GIVEN RECORDS below:

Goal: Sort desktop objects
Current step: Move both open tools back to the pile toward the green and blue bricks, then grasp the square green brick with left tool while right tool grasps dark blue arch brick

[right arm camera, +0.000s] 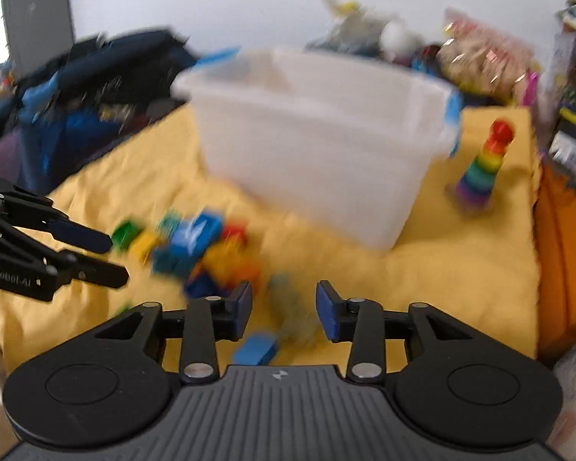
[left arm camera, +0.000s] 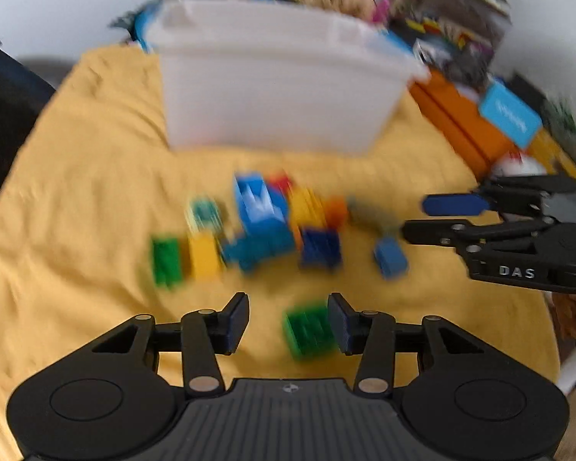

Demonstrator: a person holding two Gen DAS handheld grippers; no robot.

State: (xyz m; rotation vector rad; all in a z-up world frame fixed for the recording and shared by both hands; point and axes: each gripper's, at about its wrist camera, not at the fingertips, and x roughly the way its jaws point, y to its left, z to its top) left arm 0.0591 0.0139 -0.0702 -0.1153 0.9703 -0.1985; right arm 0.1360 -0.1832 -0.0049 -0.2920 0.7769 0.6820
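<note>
left gripper [left arm camera: 288, 319] gaping over green brick [left arm camera: 307, 330], empty | right gripper [right arm camera: 284, 313] gaping, light-blue brick [right arm camera: 255, 347] lying just below | brick pile [left arm camera: 257, 226] sitting before white bin [left arm camera: 276, 80], contents hidden

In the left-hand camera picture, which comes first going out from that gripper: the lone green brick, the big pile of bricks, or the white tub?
From the left gripper, nearest first:
1. The lone green brick, just ahead, by the right-hand finger of the open jaws, not gripped.
2. The pile of bricks, farther out, mid-cloth.
3. The white tub, at the back of the yellow cloth.
</note>
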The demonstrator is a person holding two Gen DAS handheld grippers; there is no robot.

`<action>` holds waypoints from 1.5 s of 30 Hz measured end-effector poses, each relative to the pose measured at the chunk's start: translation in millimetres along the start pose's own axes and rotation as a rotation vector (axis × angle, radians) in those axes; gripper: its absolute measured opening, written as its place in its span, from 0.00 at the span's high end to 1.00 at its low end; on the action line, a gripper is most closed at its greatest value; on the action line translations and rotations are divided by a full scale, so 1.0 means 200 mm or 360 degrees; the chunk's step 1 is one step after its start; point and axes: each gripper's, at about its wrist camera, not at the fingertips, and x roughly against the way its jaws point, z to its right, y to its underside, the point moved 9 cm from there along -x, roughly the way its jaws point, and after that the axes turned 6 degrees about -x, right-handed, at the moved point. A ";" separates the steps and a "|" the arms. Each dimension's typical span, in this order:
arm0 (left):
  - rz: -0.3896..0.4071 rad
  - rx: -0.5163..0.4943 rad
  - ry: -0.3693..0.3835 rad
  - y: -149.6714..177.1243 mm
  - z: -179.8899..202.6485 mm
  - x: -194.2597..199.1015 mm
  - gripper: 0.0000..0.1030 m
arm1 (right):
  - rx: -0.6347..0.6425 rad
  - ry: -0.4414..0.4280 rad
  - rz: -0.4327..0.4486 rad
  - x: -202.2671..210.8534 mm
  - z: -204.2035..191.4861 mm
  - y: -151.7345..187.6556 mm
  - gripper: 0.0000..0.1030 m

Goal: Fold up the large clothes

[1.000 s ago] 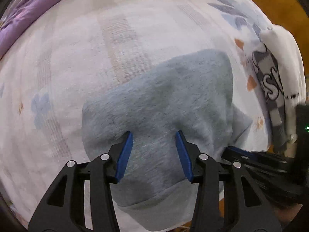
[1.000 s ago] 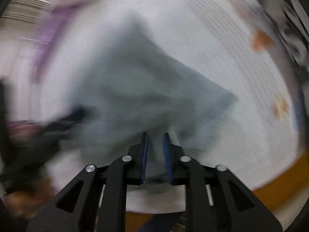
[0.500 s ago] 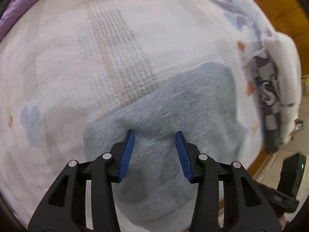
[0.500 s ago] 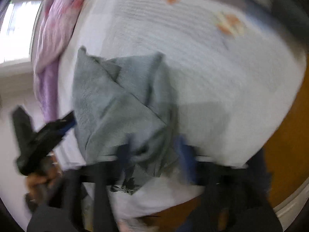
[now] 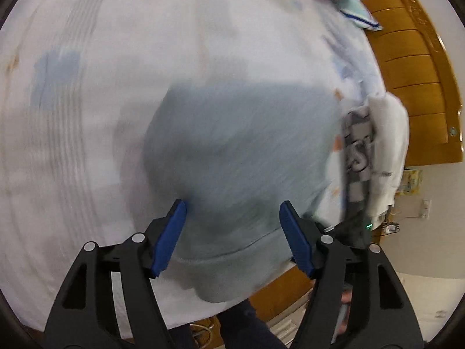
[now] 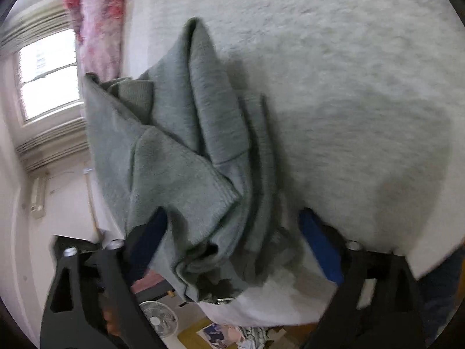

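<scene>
A folded grey-blue sweatshirt [image 5: 241, 151] lies on the white patterned bedspread [image 5: 116, 58], near the bed's front edge. My left gripper [image 5: 232, 224] is open, its blue pads straddling the sweatshirt's near hem without holding it. In the right wrist view the same garment [image 6: 180, 157] shows its layered folds and a ribbed cuff. My right gripper [image 6: 232, 238] is wide open over the garment's near corner, empty. Both views are motion-blurred.
A folded stack of white and grey-checked clothes [image 5: 375, 151] sits at the bed's right edge. A pink-purple blanket [image 6: 96, 20] lies at the head. A wooden bed frame [image 5: 412, 67], a window [image 6: 46, 72] and a floor fan [image 6: 159, 317] surround the bed.
My right gripper has opened wide and let go of the sweatshirt while swinging round. My left gripper has opened wider and turned right over the garment.
</scene>
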 end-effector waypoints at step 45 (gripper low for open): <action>0.0677 0.0148 0.0472 -0.40 0.99 0.67 0.47 | 0.0961 -0.0121 0.0121 0.95 -1.49 0.16 0.77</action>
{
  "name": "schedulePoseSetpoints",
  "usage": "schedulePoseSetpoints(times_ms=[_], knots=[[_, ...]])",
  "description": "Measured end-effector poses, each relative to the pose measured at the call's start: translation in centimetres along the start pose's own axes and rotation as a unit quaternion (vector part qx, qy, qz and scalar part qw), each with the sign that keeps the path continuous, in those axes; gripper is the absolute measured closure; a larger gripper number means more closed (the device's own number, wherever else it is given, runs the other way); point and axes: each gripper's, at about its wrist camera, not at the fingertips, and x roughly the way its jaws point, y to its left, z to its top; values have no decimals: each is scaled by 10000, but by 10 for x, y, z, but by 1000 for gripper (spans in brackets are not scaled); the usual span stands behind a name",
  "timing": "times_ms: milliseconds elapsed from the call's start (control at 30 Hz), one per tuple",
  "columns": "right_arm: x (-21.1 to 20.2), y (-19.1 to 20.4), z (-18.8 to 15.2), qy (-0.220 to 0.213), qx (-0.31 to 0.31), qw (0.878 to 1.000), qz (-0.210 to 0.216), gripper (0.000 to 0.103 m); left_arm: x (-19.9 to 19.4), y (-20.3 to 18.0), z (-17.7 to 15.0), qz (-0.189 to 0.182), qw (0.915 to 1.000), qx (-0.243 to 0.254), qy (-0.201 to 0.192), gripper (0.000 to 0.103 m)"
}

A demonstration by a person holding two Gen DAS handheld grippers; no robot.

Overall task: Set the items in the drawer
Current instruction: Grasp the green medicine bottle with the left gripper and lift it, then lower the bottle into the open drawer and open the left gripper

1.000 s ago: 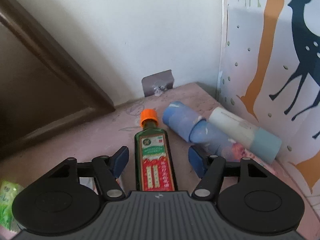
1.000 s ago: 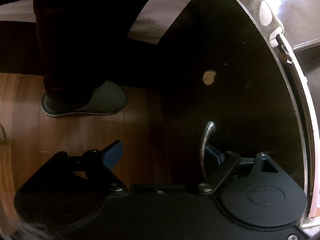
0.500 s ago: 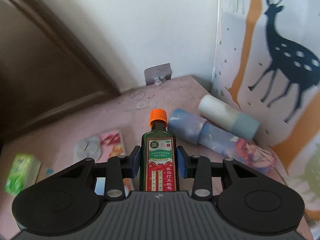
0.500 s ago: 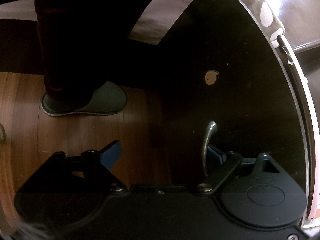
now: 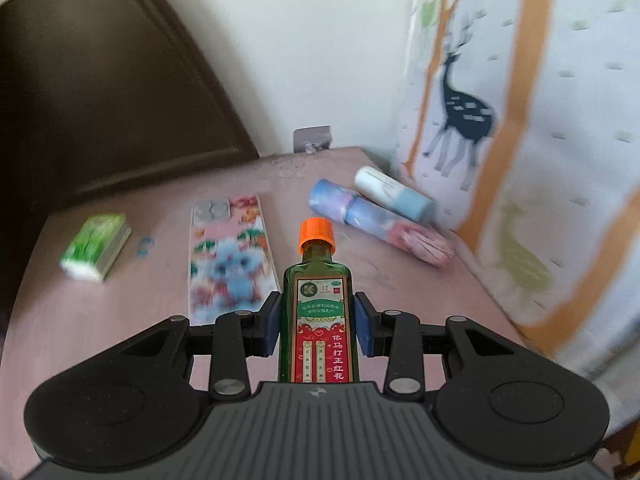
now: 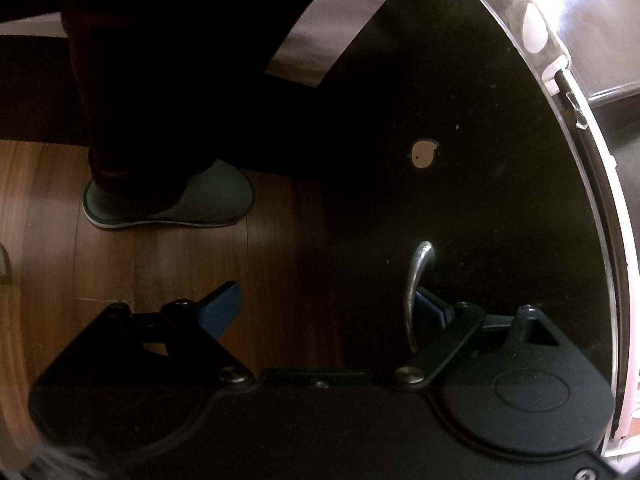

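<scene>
My left gripper [image 5: 316,322] is shut on a green glass bottle [image 5: 318,312] with an orange cap and red label, held above the pink tabletop [image 5: 140,320]. On the table lie a blue floral tube [image 5: 376,226], a white and light-blue tube [image 5: 394,194], a cartoon-printed flat pack [image 5: 230,256] and a green box [image 5: 98,246]. My right gripper [image 6: 328,308] is open beside the dark drawer front [image 6: 460,120]; its right finger sits behind the curved metal handle [image 6: 416,284], its left finger is over the wooden floor.
A deer-print curtain [image 5: 520,140] hangs along the table's right side. A dark headboard [image 5: 100,100] stands to the left, a white wall behind. In the right wrist view a slippered foot [image 6: 176,200] stands on the wooden floor [image 6: 120,272].
My left gripper has closed on the green bottle and lifted it back from the table, so more of the tabletop shows. The right gripper has stayed at the drawer handle.
</scene>
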Motion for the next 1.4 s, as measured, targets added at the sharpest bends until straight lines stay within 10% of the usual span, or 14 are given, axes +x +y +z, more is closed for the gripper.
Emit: schedulePoseSetpoints(times_ms=[400, 633, 1067, 1400], knots=[[0, 2, 0, 23, -37, 10000, -9, 12, -91, -20, -122, -692, 9972, 193, 191, 67], [0, 3, -1, 36, -16, 10000, -17, 10, -48, -9, -175, -613, 9917, -142, 1120, 67], [2, 2, -1, 14, -9, 10000, 1, 6, 7, -73, -206, -1295, 9583, 1639, 1948, 67], [0, 3, -4, -31, -89, 10000, -1, 7, 17, -72, -212, -1162, 9619, 1482, 1984, 49]])
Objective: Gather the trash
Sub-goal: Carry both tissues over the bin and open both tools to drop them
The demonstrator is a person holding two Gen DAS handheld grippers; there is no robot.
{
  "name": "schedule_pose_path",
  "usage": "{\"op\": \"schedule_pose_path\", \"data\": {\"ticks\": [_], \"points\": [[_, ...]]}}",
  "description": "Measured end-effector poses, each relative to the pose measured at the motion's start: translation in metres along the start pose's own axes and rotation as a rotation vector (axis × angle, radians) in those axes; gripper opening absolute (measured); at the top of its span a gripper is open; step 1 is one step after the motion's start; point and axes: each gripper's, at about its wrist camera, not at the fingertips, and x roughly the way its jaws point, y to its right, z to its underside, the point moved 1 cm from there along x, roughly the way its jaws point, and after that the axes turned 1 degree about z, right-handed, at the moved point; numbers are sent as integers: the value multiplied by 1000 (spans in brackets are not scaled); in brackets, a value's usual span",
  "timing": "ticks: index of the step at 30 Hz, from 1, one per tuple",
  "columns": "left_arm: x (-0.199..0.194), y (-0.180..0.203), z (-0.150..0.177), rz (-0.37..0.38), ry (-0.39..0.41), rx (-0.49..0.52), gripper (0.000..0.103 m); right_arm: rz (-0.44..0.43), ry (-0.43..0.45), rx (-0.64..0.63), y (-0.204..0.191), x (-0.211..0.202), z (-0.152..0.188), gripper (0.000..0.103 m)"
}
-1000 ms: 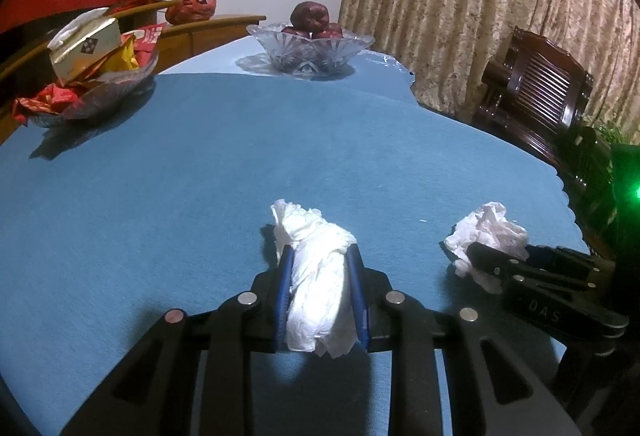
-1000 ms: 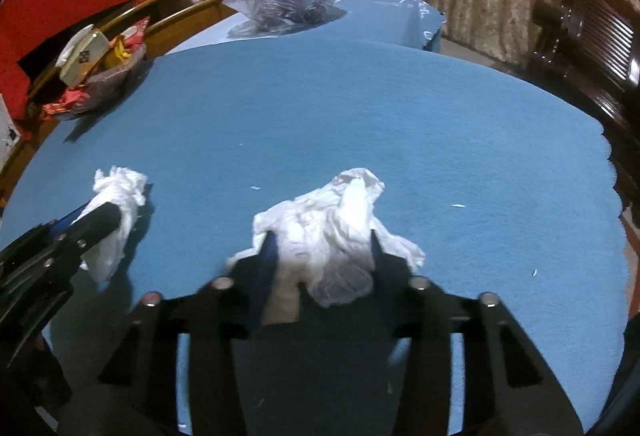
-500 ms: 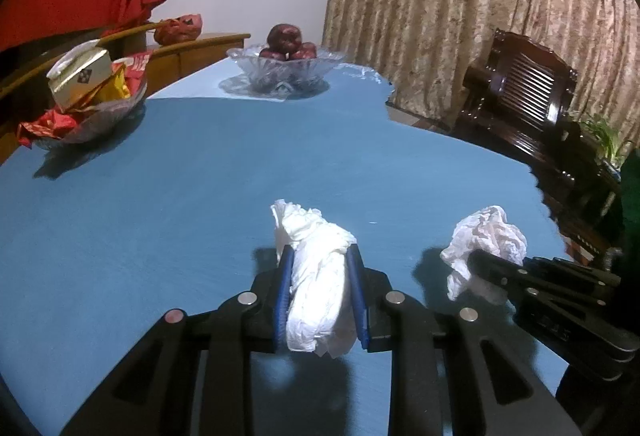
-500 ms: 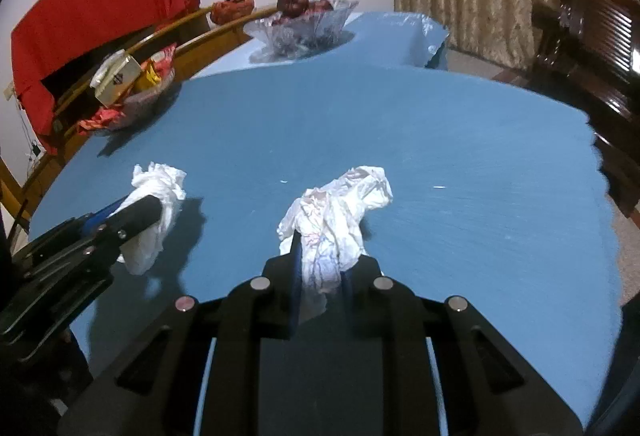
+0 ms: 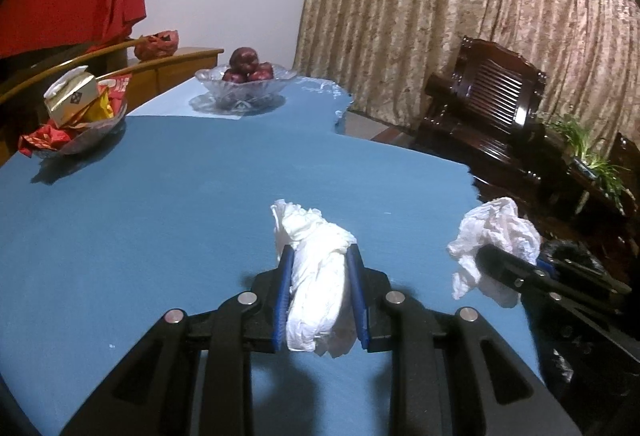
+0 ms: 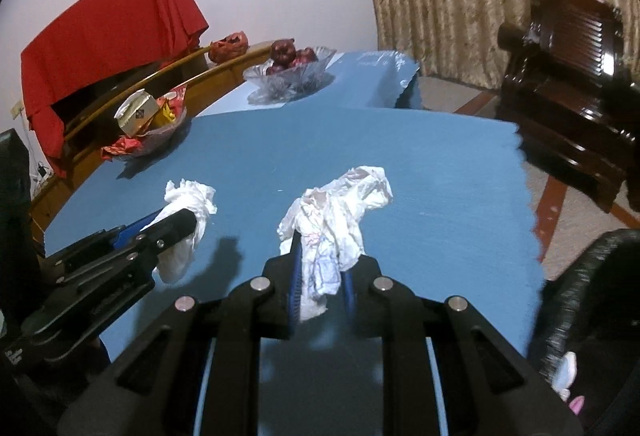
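Tissue wads [image 5: 316, 284] [image 6: 328, 236], one pinched in each closed tool [image 5: 320, 296] [image 6: 320, 276], could slip free above the counter [image 5: 160, 215] if loose tails tear.

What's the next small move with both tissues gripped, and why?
Probably carry both away from the table toward a bin; none is in view. The left gripper clamps one crumpled tissue, the right gripper another, both lifted clear.
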Motion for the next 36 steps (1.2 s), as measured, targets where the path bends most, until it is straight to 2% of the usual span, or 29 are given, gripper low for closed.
{"op": "schedule_pose_path", "data": {"ticks": [7,20,26,36], "points": [[-28,34,5,27,21,34,26,43,34,-6,13,-54,12,16],[-65,113,15,133,41,118,26,133,85,30,53,-135,36,16],[-70,149,21,181,37,147,26,193,109,66,84,-165,47,16],[-60,209,34,273,11,209,26,290,110,132,134,-193,72,16]]}}
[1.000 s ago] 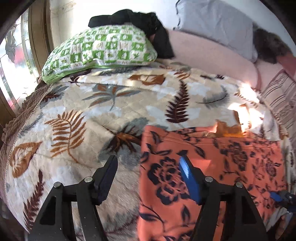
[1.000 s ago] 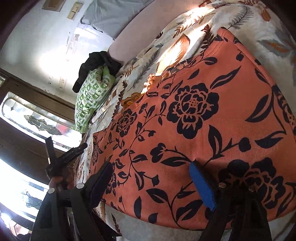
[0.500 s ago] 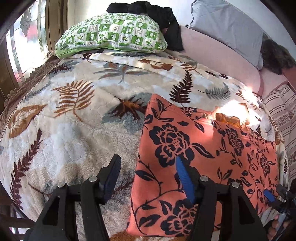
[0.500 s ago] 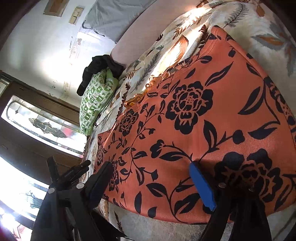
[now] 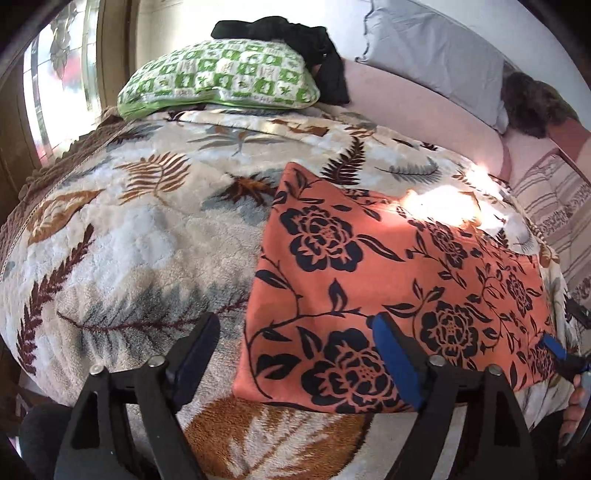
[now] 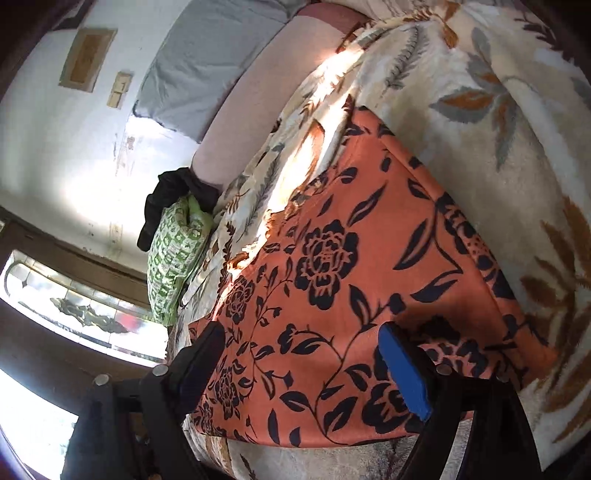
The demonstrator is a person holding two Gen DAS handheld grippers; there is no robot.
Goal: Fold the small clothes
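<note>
An orange garment with black flowers (image 5: 388, 277) lies flat, folded into a rectangle, on a leaf-patterned blanket (image 5: 129, 240). My left gripper (image 5: 295, 350) hovers over the garment's near left corner. Its jaws are opening: the dark finger is over the blanket, the blue pad (image 5: 395, 362) is over the cloth, and neither presses on it. The right wrist view shows the same garment (image 6: 351, 295) under my right gripper (image 6: 303, 354), which stands open above the near edge and holds nothing. That right gripper's blue tip (image 5: 554, 347) also shows at the garment's near right corner.
A green checked pillow (image 5: 221, 81) with a black garment (image 5: 295, 33) on it lies at the head of the bed, next to a grey pillow (image 5: 436, 51). A window (image 5: 55, 74) lines the left side. Striped fabric (image 5: 554, 206) lies at the right. A person's hand (image 5: 576, 402) shows at the right edge.
My left gripper has drawn back toward the near edge of the bed and its jaws have widened. The right gripper rolled a little and shifted along the garment's near edge, still open.
</note>
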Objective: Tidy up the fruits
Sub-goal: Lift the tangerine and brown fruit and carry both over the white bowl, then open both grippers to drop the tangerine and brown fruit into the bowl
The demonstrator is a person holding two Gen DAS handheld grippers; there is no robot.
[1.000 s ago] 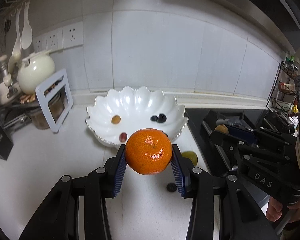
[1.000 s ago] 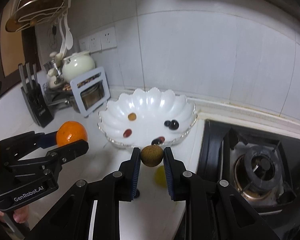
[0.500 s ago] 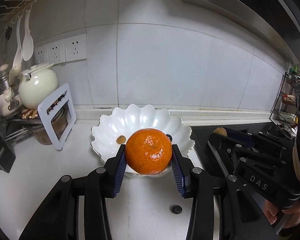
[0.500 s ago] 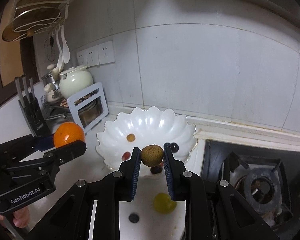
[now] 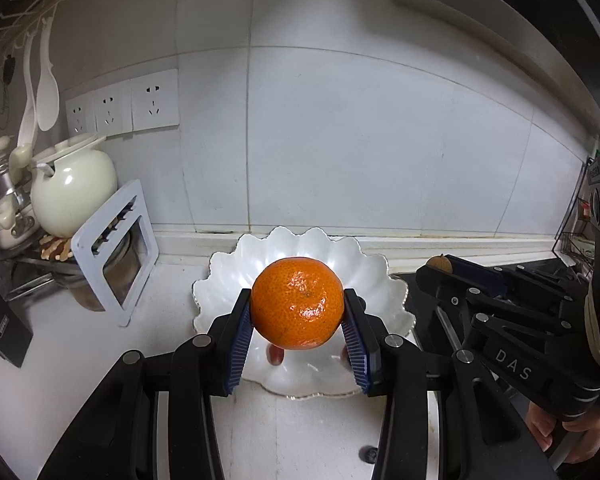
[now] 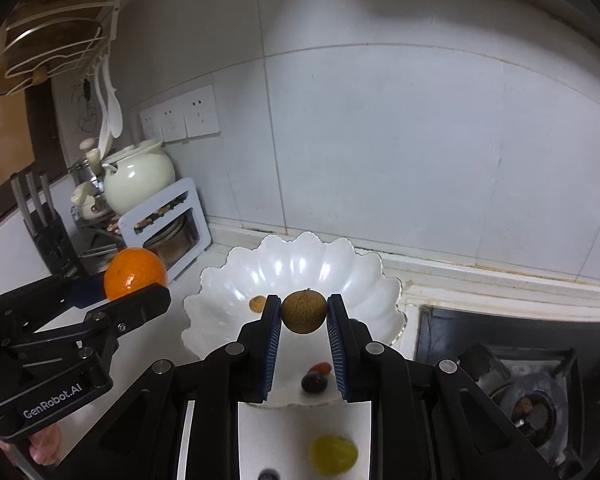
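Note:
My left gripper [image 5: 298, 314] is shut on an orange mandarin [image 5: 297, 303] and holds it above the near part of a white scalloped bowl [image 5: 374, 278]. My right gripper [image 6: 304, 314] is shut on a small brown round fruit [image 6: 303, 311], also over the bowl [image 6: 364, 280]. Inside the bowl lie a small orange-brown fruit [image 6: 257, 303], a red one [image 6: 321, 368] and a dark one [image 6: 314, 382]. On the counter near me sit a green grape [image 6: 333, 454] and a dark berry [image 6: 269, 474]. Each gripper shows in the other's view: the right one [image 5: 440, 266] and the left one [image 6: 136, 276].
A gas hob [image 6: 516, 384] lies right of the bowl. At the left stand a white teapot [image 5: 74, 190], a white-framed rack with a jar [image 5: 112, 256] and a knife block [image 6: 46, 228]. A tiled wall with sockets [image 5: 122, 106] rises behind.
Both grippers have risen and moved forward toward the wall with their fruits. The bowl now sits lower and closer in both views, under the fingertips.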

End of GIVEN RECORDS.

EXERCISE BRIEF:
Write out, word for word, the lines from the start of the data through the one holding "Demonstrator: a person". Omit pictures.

FINISHED TASK:
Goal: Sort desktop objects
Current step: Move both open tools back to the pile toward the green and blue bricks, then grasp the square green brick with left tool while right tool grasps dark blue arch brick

[right arm camera, +0.000s] 
[left arm camera, +0.000s] 

Demonstrator: a person holding two Gen DAS handheld grippers; no robot.

That concludes the exercise.